Dürr: Nein, es ist kein Alarmruf, sondern der Alarmruf ist ausgestoßen und wir geben euch Handwerkszeug an die Hand, wie man da raus kommt, dass wir eine andere Auffassung von Mensch und Natur brauchen. Und dann werdet ihr sehen, dass wir da raus kommen. Wir haben unendlich viele Möglichkeiten. Es muss uns nur bewusst werden.

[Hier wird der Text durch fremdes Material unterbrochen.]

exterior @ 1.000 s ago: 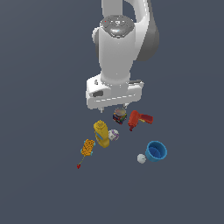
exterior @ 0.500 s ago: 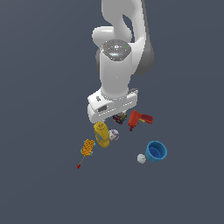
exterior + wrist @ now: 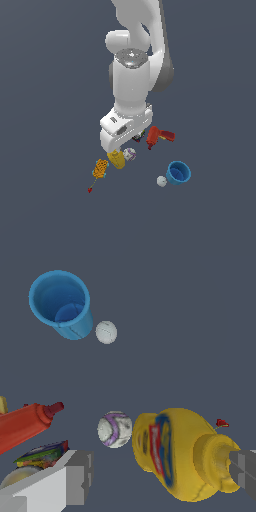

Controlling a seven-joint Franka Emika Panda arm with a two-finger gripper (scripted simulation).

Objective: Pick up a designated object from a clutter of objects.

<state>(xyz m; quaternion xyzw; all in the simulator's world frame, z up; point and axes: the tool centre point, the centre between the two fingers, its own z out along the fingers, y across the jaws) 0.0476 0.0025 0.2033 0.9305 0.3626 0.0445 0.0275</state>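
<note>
The designated object, a small whitish ball with purple curved markings [image 3: 130, 154] [image 3: 115, 429], lies on the floor in the clutter of objects, right beside the yellow mustard bottle [image 3: 116, 160] [image 3: 180, 453]. My gripper [image 3: 121, 146] [image 3: 160, 471] hangs open just above them. In the wrist view one grey finger [image 3: 75, 476] stands on the ball's side and the other finger [image 3: 244, 470] past the bottle's cap, so ball and bottle both lie in the span. Nothing is held.
A red power drill [image 3: 157, 136] [image 3: 25, 423] and a multicoloured can [image 3: 42, 455] lie close to the ball. A blue cup [image 3: 178, 172] [image 3: 62, 303] and a plain white ball [image 3: 161, 181] [image 3: 106, 332] sit further off. An orange lumpy item [image 3: 100, 169] and a tiny red piece [image 3: 90, 189] lie beyond the bottle.
The arm has come down toward the clutter, the hand now low over the bottle and the marked ball. The objects have not moved.
</note>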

Aber das bedeutet auch, dass wir in der westlichen Gesellschaft, obwohl wir sie für die freieste halten, auch die schlechtesten Voraussetzungen haben, weil man uns einschüchtert und verängstigt und damit, wenn jemand Angst hat, seine kreative Quelle eben nicht erreichen kann.

Nur wenn man die Angst verliert, hat man die Courage überhaupt etwas Neues zu machen. Aber wir haben ein Verhalten hier, durch die Medien ja auch, dass wir die Leute so einschüchtern, dass sie sagen, Sicherheit ist für uns wichtiger als etwas Neues zu machen. Und das ist meines Erachtens mit ein Grund, warum wir keine Demokratie haben. Eine verängstigte Demokratie bedeutet eigentlich wieder ein Totalitarismus, dass wenige sagen, mach nur, mach nur.

Und deshalb bin ich auch glücklich darüber, dass die jungen Leute jetzt anspringen, weil die sagen, wir haben doch Ideen, wir haben doch Gedanken, wir haben uns noch nicht so verdummen lassen durch dieses ewige Konsumverhalten, kauf das und jenes und das ist das Wichtigste. Jetzt kommen wir endlich an die Sachen hin, für die wir uns eigentlich auch stark genug fühlen.

Hettinger: Professor Hans Peter Dürr war das über das Potsdamer Manifest 2005. Er ist einer der Autoren dieses Papiers: "We have to learn to think in a new way".